Un poème de saison aujourd’hui.
 
Pablo Neruda
 
Je me souviens de toi telle que tu étais en ce dernier automne:
un simple béret gris, le cœur en paix.
Dans tes yeux combattaient les feux du crépuscule.
Et les feuilles tombaient sur les eaux de ton âme.

Enroulée à mes bras comme un volubilis,
les feuilles recueillaient ta voix lente et paisible.
Bûcher de stupeur où ma soif brûlait.
Douce jacinthe bleue tordue sur mon âme.

Je sens voyager tes yeux et l'automne est distant:
béret gris, cris d'oiseau, cœur où l'on est chez soi
et vers eux émigraient mes désirs si profonds
et tombaient mes baisers, joyeux comme des braises.

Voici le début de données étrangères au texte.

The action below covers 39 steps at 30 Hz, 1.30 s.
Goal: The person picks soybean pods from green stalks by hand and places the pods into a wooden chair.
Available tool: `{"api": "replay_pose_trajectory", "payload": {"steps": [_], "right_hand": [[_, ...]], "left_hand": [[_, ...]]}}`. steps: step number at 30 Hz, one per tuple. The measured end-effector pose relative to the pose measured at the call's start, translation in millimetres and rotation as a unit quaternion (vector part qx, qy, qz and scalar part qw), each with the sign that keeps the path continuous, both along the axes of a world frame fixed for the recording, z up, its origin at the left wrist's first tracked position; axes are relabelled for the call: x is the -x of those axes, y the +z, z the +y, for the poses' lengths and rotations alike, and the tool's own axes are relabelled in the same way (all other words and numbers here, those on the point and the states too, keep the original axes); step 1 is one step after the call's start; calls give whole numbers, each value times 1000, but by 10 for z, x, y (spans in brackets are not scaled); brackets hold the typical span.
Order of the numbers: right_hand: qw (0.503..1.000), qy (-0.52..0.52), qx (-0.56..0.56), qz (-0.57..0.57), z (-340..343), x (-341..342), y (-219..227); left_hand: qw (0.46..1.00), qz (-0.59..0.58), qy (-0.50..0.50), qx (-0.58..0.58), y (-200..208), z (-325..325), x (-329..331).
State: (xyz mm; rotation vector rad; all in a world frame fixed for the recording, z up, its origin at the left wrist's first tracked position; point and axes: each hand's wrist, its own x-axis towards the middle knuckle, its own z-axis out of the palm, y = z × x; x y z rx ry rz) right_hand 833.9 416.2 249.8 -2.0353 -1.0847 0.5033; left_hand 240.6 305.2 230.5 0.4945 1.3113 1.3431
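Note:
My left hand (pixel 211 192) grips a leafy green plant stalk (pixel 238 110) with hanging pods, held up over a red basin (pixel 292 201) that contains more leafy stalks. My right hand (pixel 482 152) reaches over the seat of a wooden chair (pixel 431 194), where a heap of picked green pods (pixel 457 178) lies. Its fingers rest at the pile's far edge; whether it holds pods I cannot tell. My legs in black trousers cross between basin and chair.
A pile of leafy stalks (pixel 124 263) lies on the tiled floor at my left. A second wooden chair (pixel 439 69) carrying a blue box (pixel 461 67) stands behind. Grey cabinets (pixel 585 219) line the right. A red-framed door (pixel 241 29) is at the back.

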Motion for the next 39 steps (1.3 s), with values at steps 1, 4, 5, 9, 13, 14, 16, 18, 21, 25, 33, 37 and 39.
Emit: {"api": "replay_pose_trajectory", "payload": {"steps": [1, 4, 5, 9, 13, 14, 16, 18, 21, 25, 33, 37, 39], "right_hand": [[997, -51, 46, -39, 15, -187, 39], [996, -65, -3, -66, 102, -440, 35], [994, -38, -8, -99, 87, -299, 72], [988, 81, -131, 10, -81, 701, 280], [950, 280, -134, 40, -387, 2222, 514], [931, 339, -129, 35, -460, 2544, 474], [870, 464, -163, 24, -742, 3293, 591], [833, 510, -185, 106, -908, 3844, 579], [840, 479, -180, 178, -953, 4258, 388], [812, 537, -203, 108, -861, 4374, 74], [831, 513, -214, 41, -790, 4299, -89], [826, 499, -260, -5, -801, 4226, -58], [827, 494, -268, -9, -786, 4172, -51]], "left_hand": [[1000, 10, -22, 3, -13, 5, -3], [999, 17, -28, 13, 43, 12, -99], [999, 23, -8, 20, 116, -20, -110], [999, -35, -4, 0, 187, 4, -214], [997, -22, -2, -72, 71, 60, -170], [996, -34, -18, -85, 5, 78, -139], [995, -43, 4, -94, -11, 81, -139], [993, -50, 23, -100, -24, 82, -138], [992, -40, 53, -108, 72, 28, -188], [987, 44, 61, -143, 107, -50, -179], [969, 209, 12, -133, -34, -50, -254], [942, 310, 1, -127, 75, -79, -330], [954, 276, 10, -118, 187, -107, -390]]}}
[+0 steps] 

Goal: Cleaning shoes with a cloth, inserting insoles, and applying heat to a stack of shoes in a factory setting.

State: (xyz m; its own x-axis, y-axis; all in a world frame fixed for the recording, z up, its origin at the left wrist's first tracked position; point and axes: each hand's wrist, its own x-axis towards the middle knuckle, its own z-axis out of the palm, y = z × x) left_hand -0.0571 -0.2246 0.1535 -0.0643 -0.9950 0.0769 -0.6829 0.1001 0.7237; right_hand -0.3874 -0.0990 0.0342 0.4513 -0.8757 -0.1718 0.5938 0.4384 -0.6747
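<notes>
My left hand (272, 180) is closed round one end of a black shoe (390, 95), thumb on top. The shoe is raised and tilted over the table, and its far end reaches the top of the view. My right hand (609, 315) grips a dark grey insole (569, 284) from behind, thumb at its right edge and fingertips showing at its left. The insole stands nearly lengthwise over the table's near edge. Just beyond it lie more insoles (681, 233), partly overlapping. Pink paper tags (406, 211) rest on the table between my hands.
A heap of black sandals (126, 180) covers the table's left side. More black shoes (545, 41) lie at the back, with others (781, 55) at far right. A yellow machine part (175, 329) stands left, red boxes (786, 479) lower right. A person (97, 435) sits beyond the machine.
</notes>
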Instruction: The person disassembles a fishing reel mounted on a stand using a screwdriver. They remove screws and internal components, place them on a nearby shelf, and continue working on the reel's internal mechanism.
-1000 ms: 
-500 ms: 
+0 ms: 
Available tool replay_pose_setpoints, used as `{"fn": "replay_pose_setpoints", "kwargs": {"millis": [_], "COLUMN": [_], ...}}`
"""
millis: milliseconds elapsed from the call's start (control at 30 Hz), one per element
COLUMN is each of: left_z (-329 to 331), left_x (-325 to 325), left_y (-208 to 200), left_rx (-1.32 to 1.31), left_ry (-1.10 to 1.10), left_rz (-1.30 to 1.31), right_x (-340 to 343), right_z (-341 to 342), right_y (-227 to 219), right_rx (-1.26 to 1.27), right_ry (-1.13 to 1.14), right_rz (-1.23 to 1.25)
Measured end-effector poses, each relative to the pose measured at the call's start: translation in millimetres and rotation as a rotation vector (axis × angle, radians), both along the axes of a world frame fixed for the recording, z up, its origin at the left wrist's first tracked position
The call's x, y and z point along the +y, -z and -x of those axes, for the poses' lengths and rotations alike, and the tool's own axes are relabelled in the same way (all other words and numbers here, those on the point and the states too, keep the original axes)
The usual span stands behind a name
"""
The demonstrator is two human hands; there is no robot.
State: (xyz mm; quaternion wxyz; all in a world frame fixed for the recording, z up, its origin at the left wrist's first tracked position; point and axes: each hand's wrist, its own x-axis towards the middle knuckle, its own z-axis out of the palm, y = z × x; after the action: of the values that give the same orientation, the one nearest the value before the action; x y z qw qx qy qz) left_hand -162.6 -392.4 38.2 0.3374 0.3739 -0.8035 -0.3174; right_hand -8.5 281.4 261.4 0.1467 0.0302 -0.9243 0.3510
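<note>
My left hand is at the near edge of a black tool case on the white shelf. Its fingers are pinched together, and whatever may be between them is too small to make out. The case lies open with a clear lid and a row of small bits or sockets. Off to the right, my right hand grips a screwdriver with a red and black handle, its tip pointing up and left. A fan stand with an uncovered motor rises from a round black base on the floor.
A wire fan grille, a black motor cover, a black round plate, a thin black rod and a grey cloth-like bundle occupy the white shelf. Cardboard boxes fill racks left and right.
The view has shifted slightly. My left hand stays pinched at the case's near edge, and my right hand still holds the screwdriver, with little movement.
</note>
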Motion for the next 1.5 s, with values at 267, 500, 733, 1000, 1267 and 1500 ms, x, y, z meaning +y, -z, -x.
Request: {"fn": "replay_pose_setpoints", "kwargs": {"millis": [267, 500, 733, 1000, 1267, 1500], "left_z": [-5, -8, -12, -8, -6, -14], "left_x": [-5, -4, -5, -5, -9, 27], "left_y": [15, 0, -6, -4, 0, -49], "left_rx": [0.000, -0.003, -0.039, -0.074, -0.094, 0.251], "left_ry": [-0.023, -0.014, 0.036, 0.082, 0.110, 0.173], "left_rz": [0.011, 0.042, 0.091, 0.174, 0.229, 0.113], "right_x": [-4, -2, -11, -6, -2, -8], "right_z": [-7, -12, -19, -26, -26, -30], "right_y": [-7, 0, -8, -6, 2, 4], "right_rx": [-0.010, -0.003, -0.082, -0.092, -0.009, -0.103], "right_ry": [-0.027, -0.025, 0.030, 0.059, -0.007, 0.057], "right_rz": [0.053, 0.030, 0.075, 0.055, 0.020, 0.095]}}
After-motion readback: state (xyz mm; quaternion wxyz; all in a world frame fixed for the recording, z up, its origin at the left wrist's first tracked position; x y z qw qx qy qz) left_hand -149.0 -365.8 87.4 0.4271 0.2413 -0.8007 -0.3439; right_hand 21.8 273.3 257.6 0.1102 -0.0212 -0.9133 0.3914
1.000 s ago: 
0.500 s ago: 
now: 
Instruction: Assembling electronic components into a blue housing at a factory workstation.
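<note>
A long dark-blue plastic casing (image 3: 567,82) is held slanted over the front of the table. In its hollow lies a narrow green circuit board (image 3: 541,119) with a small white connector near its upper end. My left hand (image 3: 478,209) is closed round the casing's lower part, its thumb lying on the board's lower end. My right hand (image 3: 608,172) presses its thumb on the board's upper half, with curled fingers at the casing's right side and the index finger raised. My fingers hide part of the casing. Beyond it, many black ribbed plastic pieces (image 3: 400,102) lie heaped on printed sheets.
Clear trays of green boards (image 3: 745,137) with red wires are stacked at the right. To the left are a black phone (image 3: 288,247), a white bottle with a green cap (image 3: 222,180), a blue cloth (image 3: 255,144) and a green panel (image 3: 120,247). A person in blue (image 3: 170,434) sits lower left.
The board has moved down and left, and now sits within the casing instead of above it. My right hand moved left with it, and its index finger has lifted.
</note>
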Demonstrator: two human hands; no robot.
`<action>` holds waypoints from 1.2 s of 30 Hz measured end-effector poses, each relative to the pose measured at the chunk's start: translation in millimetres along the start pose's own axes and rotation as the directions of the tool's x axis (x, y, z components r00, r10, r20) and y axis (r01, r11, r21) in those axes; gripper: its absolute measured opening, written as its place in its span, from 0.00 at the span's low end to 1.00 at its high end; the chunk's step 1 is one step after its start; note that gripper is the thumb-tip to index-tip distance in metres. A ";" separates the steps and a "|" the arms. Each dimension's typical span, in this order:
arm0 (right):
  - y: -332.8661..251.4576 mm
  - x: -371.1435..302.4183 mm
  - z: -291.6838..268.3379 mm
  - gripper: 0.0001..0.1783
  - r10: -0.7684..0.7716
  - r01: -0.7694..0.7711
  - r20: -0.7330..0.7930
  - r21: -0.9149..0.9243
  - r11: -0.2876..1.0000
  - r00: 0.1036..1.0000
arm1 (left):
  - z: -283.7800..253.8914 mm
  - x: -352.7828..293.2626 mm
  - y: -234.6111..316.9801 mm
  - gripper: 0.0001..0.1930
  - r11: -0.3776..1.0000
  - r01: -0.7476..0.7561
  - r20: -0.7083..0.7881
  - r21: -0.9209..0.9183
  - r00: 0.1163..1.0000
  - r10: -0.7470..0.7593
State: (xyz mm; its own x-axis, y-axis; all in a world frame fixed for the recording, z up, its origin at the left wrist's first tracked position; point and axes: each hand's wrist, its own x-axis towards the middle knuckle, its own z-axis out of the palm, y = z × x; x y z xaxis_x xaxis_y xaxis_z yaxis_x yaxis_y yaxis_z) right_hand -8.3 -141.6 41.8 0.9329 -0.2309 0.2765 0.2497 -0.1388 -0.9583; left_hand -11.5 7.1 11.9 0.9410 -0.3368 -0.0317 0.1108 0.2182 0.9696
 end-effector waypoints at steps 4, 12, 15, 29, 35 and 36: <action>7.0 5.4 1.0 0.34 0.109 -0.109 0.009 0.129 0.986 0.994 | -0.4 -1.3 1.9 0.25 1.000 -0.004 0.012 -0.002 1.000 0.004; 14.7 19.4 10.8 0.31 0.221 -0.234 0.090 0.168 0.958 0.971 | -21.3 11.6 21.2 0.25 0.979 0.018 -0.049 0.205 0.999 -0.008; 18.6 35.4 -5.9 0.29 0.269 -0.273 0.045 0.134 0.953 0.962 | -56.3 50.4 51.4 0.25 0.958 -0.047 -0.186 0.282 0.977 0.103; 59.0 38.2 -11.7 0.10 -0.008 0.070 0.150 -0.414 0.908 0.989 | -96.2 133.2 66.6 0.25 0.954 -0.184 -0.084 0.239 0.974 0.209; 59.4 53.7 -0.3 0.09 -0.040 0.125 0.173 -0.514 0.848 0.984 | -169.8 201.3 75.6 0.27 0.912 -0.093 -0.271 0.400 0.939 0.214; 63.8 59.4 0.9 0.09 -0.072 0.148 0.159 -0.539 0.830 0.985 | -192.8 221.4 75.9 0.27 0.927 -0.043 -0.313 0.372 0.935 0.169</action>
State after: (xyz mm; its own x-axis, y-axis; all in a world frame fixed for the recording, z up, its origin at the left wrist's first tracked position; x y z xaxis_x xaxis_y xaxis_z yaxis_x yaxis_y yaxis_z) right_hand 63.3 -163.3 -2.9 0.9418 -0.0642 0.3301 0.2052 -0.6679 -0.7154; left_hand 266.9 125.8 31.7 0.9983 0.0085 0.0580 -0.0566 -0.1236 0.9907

Ciel vu d'un bateau. Champs vus des collines:
lumière, étang de paix, fumée, ton souvenir.
Au-delà de tes yeux brûlaient les crépuscules.
Sur ton âme tournaient les feuilles de l'automne.
 
(Traduction trouvée sur la Toile, sans nom d’auteur, modifiée par moi)
 
Photo Colette, prise près de chez moi    
 
Te recuerdo como eras en el último otoño.
Eras la boina gris y el corazón en calma.
En tus ojos peleaban las llamas del crepúsculo.
Y las hojas caían en el agua de tu alma.

Apegada a mis brazos como una enredadera,
las hojas recogían tu voz lenta y en calma.
Hoguera de estupor en que mi sed ardía.
Dulce jacinto azul torcido sobre mi alma.

Siento viajar tus ojos y es distante el otoño:
boina gris, voz de pájaro y corazón de casa
hacia donde emigraban mis profundos anhelos
y caían mis besos alegres como brasas.

Cielo desde un navío. Campo desde los cerros.
Tu recuerdo es de luz, de humo, de estanque en calma!
Más allá de tus ojos ardían los crepúsculos.
Hojas secas de otoño giraban en tu alma.